= Your goal =
Report each line of the listing that carries the word "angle".

[Supplied data — start]

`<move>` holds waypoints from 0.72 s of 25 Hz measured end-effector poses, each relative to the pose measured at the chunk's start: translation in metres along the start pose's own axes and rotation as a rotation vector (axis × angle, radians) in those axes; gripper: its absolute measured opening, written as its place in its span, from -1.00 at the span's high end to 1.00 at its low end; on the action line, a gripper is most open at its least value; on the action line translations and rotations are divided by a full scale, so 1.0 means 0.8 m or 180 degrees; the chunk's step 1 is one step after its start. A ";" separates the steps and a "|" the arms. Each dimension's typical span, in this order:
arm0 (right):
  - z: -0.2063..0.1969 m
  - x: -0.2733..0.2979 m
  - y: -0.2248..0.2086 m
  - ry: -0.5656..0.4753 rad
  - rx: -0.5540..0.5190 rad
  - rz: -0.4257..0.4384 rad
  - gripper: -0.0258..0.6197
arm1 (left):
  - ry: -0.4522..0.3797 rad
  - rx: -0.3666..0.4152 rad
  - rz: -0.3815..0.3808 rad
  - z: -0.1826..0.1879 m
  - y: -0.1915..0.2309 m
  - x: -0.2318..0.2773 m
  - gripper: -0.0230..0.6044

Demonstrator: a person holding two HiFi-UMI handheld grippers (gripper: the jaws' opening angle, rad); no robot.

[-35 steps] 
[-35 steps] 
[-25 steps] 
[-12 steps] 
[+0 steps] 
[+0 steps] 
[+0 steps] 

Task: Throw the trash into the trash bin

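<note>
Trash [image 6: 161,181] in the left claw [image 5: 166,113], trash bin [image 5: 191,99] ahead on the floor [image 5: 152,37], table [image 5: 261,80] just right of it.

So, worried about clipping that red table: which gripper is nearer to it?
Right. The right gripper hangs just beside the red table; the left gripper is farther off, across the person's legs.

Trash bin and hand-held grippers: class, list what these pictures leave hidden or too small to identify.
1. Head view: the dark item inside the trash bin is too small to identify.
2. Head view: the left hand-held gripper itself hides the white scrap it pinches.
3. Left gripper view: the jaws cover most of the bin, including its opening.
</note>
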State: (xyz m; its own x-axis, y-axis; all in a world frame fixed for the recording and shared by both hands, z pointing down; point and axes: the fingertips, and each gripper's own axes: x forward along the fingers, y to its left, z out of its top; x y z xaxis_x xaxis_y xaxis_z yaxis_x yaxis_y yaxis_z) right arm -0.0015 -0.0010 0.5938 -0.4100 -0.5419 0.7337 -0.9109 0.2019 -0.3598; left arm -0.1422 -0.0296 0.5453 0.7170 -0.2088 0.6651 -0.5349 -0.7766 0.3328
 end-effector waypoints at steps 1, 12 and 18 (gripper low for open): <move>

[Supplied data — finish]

= Worked solution =
`<move>` holds waypoints from 0.72 s of 25 Hz measured end-effector poses, each relative to the pose measured at the chunk's start: translation in metres along the start pose's own axes and rotation as a rotation vector (axis × angle, radians) in those axes; gripper: its absolute measured opening, written as its place in its span, from -1.00 at the span's high end to 1.00 at its low end; on the action line, a gripper is most open at its least value; on the action line translations and rotations are divided by a full scale, so 1.0 means 0.8 m or 180 degrees; the chunk's step 1 is one step after its start. A ";" separates the steps and a "|" the arms. Each dimension's typical span, in this order:
Demonstrator: a person holding two HiFi-UMI handheld grippers (gripper: the jaws' opening angle, rad); no robot.

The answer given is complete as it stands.